▼

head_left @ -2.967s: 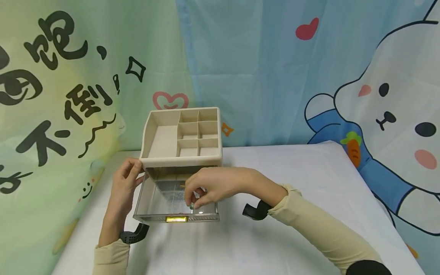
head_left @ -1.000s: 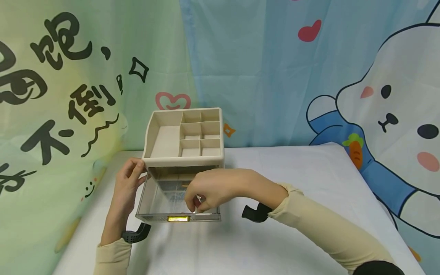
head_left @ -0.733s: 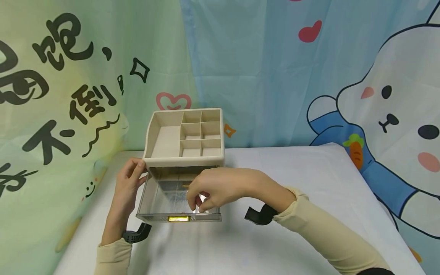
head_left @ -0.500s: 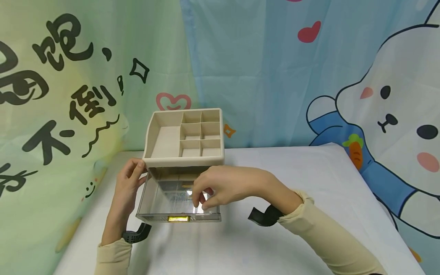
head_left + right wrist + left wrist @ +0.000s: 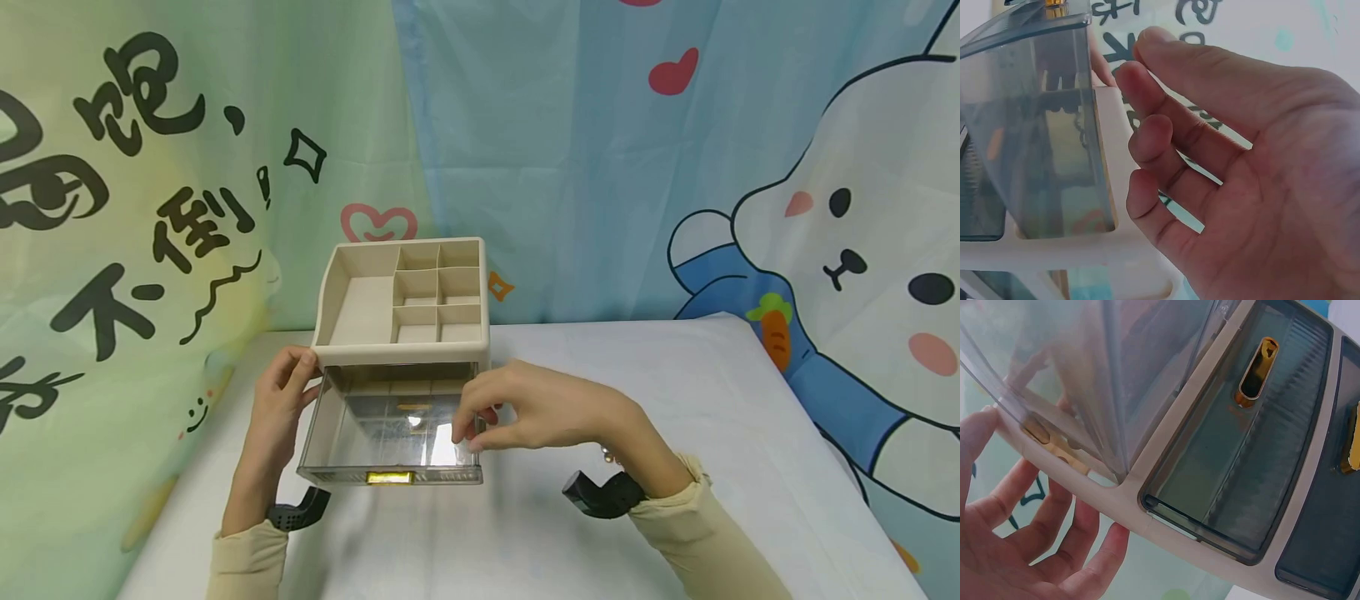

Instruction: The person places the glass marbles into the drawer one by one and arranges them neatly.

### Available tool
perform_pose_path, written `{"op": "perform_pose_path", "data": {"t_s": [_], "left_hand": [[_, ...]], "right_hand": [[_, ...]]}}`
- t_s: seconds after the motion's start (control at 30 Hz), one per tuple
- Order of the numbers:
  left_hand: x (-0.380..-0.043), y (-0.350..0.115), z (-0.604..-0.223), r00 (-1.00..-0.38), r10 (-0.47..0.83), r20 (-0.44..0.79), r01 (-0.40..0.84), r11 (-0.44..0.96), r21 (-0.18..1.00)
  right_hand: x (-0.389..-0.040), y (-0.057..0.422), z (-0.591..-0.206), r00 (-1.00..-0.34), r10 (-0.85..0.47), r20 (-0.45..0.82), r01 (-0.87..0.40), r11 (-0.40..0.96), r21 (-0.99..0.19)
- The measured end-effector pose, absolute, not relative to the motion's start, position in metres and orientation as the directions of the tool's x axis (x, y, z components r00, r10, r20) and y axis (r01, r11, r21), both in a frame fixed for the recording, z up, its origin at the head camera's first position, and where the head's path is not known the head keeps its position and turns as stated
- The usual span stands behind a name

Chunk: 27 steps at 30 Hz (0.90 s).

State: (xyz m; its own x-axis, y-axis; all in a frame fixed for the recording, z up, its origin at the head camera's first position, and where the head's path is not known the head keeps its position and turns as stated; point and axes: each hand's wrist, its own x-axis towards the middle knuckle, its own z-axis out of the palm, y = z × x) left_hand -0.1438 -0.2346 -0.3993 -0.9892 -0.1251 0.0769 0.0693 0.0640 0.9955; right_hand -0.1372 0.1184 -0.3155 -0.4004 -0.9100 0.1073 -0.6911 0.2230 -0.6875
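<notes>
A cream desk organizer (image 5: 401, 354) stands on the table with its clear top drawer (image 5: 375, 475) pulled out. My left hand (image 5: 279, 408) rests against the organizer's left side, and its fingertips touch the cream frame (image 5: 1141, 528) in the left wrist view. Beside the drawer's right wall, my right hand (image 5: 536, 408) hovers with loosely bent fingers. Nothing shows between its fingers (image 5: 1147, 131) in the right wrist view. Bright glints in the drawer make small contents hard to tell.
Several compartments (image 5: 438, 292) form the organizer's top. Below the pulled-out drawer, the left wrist view shows a closed dark drawer (image 5: 1241, 437) with a gold handle (image 5: 1257, 374). A white cloth (image 5: 555, 550) covers the table, and a printed curtain (image 5: 540, 167) hangs behind.
Three seconds ago my right hand pinched a small greenish thing over the drawer; its fingers now hold nothing. The hand has moved right to the drawer's edge. My left hand has stayed against the organizer.
</notes>
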Motion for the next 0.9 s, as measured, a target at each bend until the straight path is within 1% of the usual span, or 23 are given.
{"op": "perform_pose_path", "data": {"t_s": [0.13,0.3,0.63,0.8,0.9], "left_hand": [[-0.144,-0.235,-0.4,-0.989,-0.124,0.077,0.069,0.067,0.995],[-0.144,-0.235,-0.4,-0.989,-0.121,0.079,0.071,0.069,0.995],[-0.143,-0.235,-0.4,-0.99,-0.12,0.067,0.058,0.08,0.995],[-0.143,-0.235,-0.399,-0.991,-0.125,0.054,0.044,0.081,0.996],[-0.143,-0.235,-0.399,-0.99,-0.127,0.053,0.042,0.084,0.996]], "right_hand": [[-0.133,0.128,-0.325,-0.443,-0.886,0.141,-0.651,0.209,-0.73],[-0.126,0.14,-0.336,-0.538,-0.821,0.192,-0.599,0.212,-0.772],[-0.113,0.154,-0.36,-0.677,-0.653,0.339,-0.575,0.183,-0.797],[-0.106,0.157,-0.373,-0.735,-0.566,0.372,-0.561,0.201,-0.803],[-0.101,0.157,-0.382,-0.784,-0.505,0.362,-0.527,0.232,-0.817]]}}
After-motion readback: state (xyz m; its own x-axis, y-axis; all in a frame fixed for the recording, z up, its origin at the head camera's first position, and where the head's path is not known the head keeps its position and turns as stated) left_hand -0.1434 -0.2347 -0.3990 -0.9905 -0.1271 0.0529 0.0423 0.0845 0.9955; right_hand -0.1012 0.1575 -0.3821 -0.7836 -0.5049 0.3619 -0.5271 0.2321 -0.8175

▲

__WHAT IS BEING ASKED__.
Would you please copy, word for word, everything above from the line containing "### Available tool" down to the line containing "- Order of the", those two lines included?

__SOLUTION FOR THIS TASK__.
### Available tool
perform_pose_path, written `{"op": "perform_pose_path", "data": {"t_s": [_], "left_hand": [[_, ...]], "right_hand": [[_, ...]]}}`
- t_s: seconds after the motion's start (control at 30 Hz), one per tuple
- Order of the numbers:

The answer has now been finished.